Like many other countries in the world, France is commemorating this year the fiftieth anniversary of the May 1968 student protest. Throughout May, the French National Library and sister institutions are hosting a number of events under the umbrella title of “The Worlds of ’68.” Historians, writers, and politicians (among others) will discuss the repercussions of the May ‘68 protests across both Eastern and Western Europe and highlight its influences over art, literature and politics to the present. The Pompidou Center is also holding a variety of events and performances on the topic and offering free access to all visitors its permanent exhibition “May 68—Assemblée Generale.”

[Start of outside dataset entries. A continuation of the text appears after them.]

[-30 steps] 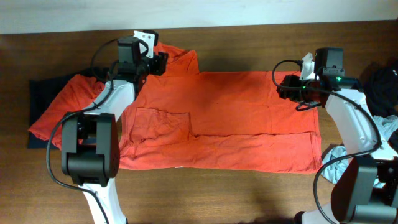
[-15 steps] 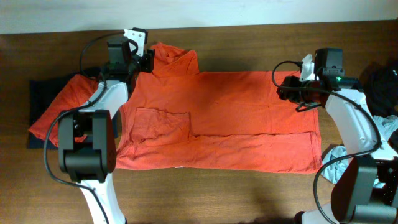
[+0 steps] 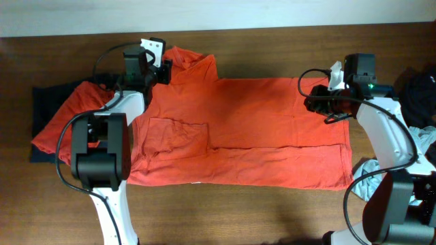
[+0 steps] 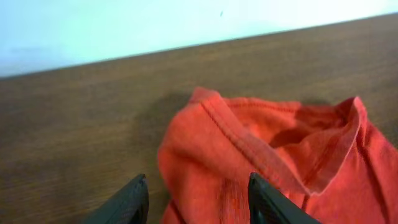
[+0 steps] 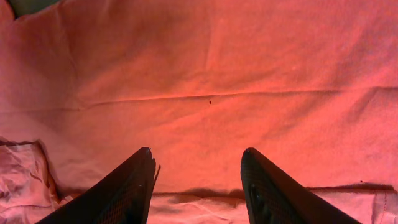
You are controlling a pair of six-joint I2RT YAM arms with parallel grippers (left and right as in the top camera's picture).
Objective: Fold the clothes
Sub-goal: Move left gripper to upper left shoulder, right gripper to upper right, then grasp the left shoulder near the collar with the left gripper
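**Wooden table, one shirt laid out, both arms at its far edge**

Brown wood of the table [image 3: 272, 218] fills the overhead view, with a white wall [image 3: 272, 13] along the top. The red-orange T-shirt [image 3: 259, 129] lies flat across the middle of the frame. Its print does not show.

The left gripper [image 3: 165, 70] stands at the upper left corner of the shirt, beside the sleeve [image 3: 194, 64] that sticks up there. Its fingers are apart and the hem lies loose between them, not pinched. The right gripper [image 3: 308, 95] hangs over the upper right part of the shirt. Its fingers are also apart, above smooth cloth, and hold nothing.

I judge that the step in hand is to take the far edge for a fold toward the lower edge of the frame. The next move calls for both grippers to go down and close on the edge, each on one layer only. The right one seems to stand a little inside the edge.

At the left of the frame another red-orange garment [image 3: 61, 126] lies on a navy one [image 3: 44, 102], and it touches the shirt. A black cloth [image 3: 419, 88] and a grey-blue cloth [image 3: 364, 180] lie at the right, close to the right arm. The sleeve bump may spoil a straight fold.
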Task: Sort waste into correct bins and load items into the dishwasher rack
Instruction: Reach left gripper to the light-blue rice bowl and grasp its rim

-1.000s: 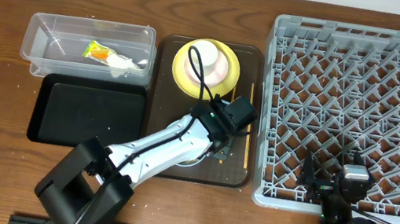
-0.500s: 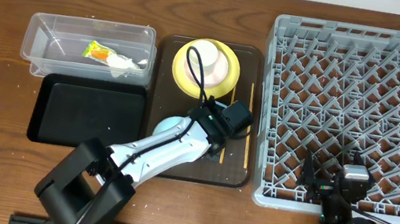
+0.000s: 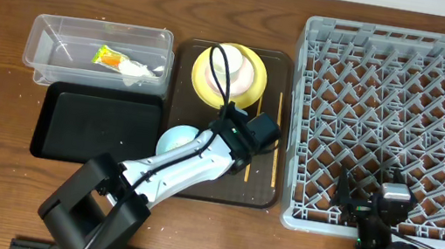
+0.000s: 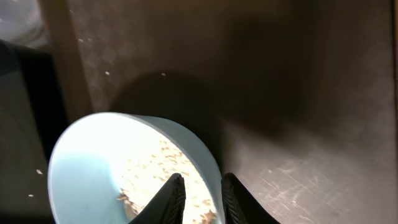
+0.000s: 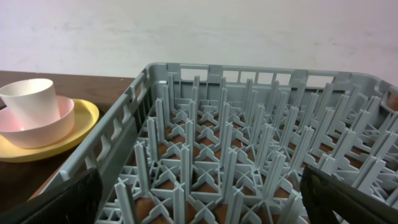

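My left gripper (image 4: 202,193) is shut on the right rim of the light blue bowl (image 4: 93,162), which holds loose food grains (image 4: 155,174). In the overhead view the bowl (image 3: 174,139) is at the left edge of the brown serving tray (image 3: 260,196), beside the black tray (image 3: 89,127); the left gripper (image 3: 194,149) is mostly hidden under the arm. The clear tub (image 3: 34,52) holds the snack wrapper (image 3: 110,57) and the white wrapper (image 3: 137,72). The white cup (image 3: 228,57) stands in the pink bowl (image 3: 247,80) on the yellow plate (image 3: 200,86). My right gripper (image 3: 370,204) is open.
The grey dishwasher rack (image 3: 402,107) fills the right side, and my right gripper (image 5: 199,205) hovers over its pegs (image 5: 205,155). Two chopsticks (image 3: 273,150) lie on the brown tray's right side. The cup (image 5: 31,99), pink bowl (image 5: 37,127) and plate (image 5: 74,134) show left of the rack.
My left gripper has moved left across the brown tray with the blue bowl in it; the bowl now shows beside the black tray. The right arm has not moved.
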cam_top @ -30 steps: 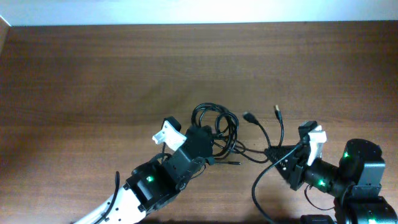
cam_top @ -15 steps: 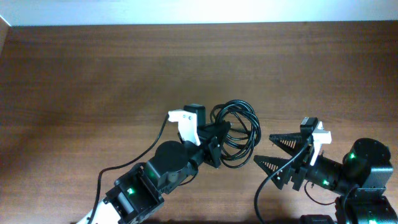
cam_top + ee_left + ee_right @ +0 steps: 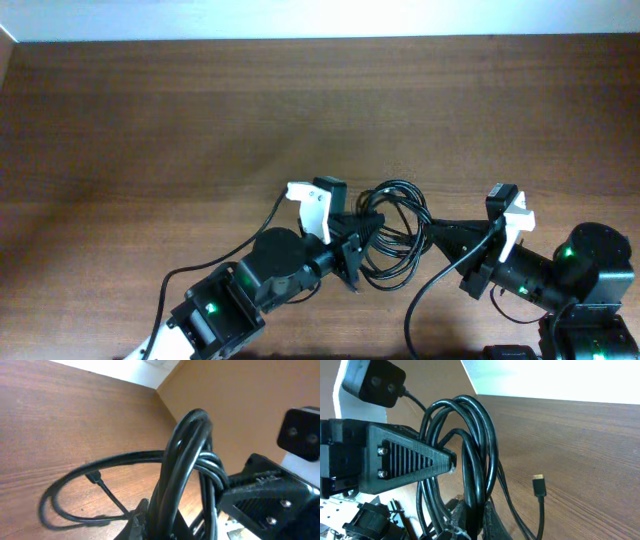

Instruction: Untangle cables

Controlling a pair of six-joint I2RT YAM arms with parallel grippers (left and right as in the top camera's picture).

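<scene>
The cables [image 3: 403,262] are thin black cords bunched in one tangled coil, held up between my two grippers at the table's front middle. My left gripper [image 3: 372,228] is shut on the coil's left side; in the left wrist view the bundle [image 3: 186,455] rises straight out of the gripper [image 3: 167,527]. My right gripper [image 3: 434,234] is shut on the coil's right side; in the right wrist view the strands [image 3: 479,445] pass between its pads [image 3: 495,522]. A loose end with a small metal-tipped plug [image 3: 538,485] hangs over the table.
The brown wooden table [image 3: 200,120] stretches to a white wall at the back. The left arm's white wrist mount [image 3: 308,205] and the right arm's mount [image 3: 510,215] flank the coil. The left gripper's finger [image 3: 405,460] sits close to the right wrist camera.
My right gripper, open half a second ago, has shut on the coil's right side. My left gripper has moved a little right with the coil, which was lifted off the table earlier.
</scene>
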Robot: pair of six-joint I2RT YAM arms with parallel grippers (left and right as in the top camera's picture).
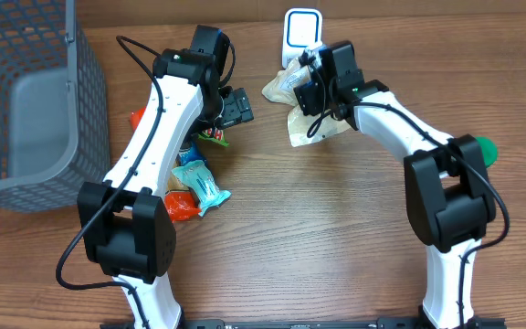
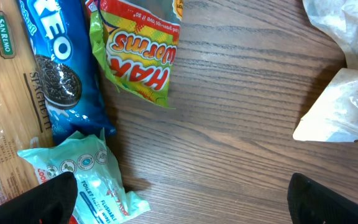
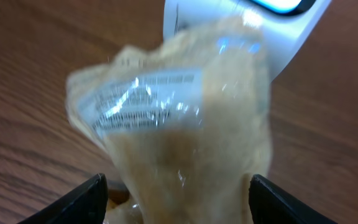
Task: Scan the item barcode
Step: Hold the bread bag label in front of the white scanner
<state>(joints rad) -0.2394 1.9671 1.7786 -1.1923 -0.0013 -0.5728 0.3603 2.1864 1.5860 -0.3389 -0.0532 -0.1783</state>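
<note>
Overhead and wrist views of my two arms at a wooden surface (image 1: 318, 238), listed by size.

(a) A grey wire basket (image 1: 89, 91) fills the far left corner.

(b) My left arm (image 1: 167, 110) reaches over a heap of snack packs. My right arm (image 1: 400, 128) reaches toward the top centre.

(c) The heap holds a spaghetti pack (image 2: 5, 112), a blue biscuit pack (image 2: 61, 74) lying just beside it, a gummy-worm bag (image 2: 138, 56), a teal packet (image 2: 86, 168) and an orange packet (image 1: 181, 206).

(d) My left jaws are spread to their widest. Their fingers (image 2: 48, 199) show at the two lower corners of the wrist view, with only bare wood between them and nothing held.

(e) The task item is a clear packet of tan contents (image 1: 310, 128). It sits directly under my right jaws, just in front of the scanner (image 1: 301, 32). A second pale packet (image 1: 279, 87) lies beside it, near the scanner's base.

(f) My right jaws stand apart, with one finger (image 3: 89, 202) on either side of the packet. The wrist view is blurred, so I cannot tell whether the fingers touch the packet or whether it rests on the wood.

(g) The packet's white barcode label (image 3: 145, 99) faces my wrist camera, and the scanner's white body rises behind it at upper right.

(h) A small green object (image 1: 488, 148) shows past my right arm.
</note>
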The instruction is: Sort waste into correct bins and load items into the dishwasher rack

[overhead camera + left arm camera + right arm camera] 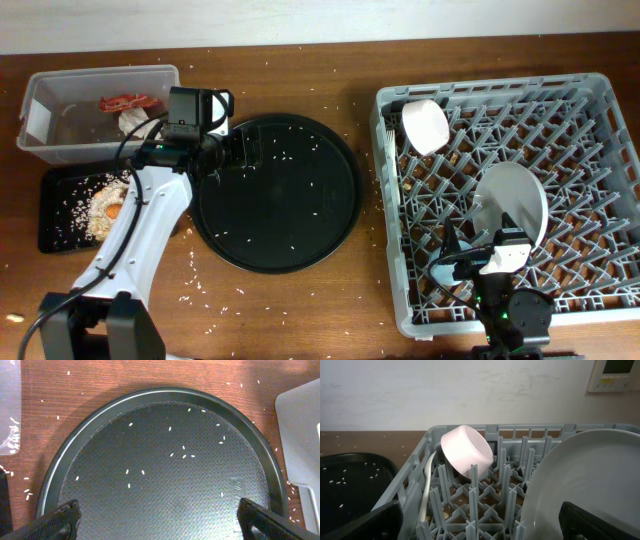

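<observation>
Nearest the robot, the right pincer (482, 522) hangs low inside the dishwasher rack (500, 88), at the plate's 6 o'clock, jaws spread and empty. The pale plate (585, 485) stands on edge among the pegs just ahead of it. Farther on, the white bowl (467, 452) lies tipped in the rack's 11 o'clock corner. The white fork (426, 485) leans along the left wall beside it. No blue cup can be made out in any view.

The left pincer (162, 521) hovers over the round black tray (150, 510), near its 10 o'clock rim. Its jaws are wide apart and hold nothing. Only loose grains dot that tray and the surface (300, 310).

At the tray's 9 o'clock, the shallow black tray (55, 215) holds grain scraps (95, 205) and the carrot (113, 211). Beyond it, at 11 o'clock, the clear tub (45, 120) holds the red wrapper (125, 102) and the tissue (135, 122).

Sorting and loading look nearly finished. The next move seems to call for finding the unseen cup, or else lifting both arms away. The right arm would need to rise straight up, since the plate and pegs crowd it closely.
</observation>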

For those eager to learn more on the topic, there is an entire website dedicated to the history of the May 68 demonstrations, which includes a comprehensive calendar of events happening throughout all of France throughout the year. For those wishing to read more on the topic, bookstores all over France have created curated collections of books ranging from ponderous historical tomes to youthful comics surrounding the topic. Interested readers can even peruse said collections online through Gibert Joseph or Fnac.

In other news, the Espace Culturel E.Leclerc is looking for two hundred avid readers to join the jury that will select the winner of the Landerneau Reader’s Prize for the best novel written in French in the past literary year. Each juror will receive the four titles shortlisted by professional librarians and will have the chance to debate and select 2018’s winner. If you live in France and read French, fill in the following form by July 2 to participate. First established in 2008, the Landerneau Prize has had several laureates including Maylis de Kerangal and Virginie Despentes, whose works have been translated into English and have been shortlisted for various literary prizes, including the Wellcome Book Prize and the Man Booker International.